Overview
Cloud computing’s carbon footprint grows as demand for compute scales. The UK has committed to net-zero greenhouse-gas emissions by 2050 — a target that puts pressure on every energy-consuming sector, datacentres included. One practical mechanism for reducing cloud carbon emissions is carbon-aware temporal workload shifting: delaying batch jobs to run during lower-carbon-intensity periods on the electricity grid. Several scheduling policies for this approach exist in research literature, ranging from simple lowest-slot selection to threshold-based deferral and window-optimal search. The problem is that no systematic basis for choosing among them existed — a cloud engineer had no evidence-based starting point for picking the right policy given their workload composition, season, or grid context.
This project built a discrete-event simulation framework that ingests real GB carbon-intensity traces (NESO 5-minute resolution data) and HPC workload logs (RICC-2010-2 Parallel Workloads Archive), models four scheduling policies under a common interface, and produces a recommendation matrix mapping each (workload profile × seasonal carbon-trace window × policy) combination to the policy that achieves the lowest operational carbon emissions in simulation.
The work sits at the intersection of cloud systems and practical sustainability. The research gap — the absence of a systematic multi-dimensional policy comparison — was identified by surveying the literature: GAIA’s three-way cost/carbon/performance treatment stood in contrast with the narrower per-policy analyses in other works. Building a simulator rather than an empirical study was motivated by the need for controlled, reproducible, variable comparisons — running a real HPC workload against five seasonal carbon traces and four policies simultaneously is not feasible without simulation.
The primary audience is cloud engineers scheduling deferrable batch workloads on the GB grid who want evidence-based guidance on which temporal shifting policy suits their specific operational context. The secondary audience is researchers who may extend the simulator — hence the modular, plugin-extensible architecture.
Approach & Architecture
The simulator uses a tick-based discrete-event model: 1 tick = 5 seconds, 60 ticks per 5-minute carbon intensity interval.

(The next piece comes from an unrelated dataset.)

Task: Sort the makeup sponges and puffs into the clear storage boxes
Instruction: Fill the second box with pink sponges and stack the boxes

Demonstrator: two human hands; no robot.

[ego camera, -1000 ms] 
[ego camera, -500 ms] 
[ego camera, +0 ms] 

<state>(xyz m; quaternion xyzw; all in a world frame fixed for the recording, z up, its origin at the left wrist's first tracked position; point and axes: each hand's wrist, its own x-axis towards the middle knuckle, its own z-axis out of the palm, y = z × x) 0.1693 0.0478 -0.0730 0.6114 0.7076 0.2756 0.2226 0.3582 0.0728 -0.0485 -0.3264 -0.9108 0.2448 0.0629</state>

This resolution was chosen so that every carbon-trace observation maps exactly to 60 ticks with no fractional remainder, preserving the integral invariant — splitting hourly intensity by 720 ticks-per-hour gives the same total carbon cost when summed, which ensures accurate mid-interval task tracking. Continuous-time simulation was considered but rejected because event queues and floating-point time arithmetic would have complicated both determinism and cross-experiment comparison.
Seven principal components make up the modular pipeline: Carbon Data Module, Workload Model, Simulation Engine, Policy layer, Accounting Engine, Metrics & Evaluation Engine, and Visualisation Layer. Each assumes a single responsibility and communicates through typed data contracts — immutable frozen dataclasses for Task and CarbonTrace. This means the simulation core is identical across all experiments; only the policy and configuration change, ensuring valid comparisons.
Policy extensibility is handled by a plugin registry. A string key in POLICY_REGISTRY bridges the YAML config to policy classes; all four policies implement a single abstract interface (schedule(task, current_tick, trace) → ScheduleDecision) enforced by Python ABCs. Adding a new policy requires implementing one abstract class and adding one registry entry — no core simulation file is touched. The four policies span a range of lookahead strategies: Immediate (no deferral), LowestSlot (lowest-intensity slot within a waiting window), ThresholdDeferral (defer until intensity drops below a threshold), and WindowOptimal (minimum carbon integral over the window).
CarbonWindow is an intermediate object that wraps the relevant trace slice for each policy call, returns a fallback intensity for out-of-range ticks, and centralises boundary logic. This decouples policies from trace length and was motivated by the observation that Immediate needs no trace view, ThresholdDeferral needs only the current tick’s value, and WindowOptimal needs a slice of width waiting_window + task_duration — a single interface that passes the full trace would have forced each policy to handle its own boundary arithmetic.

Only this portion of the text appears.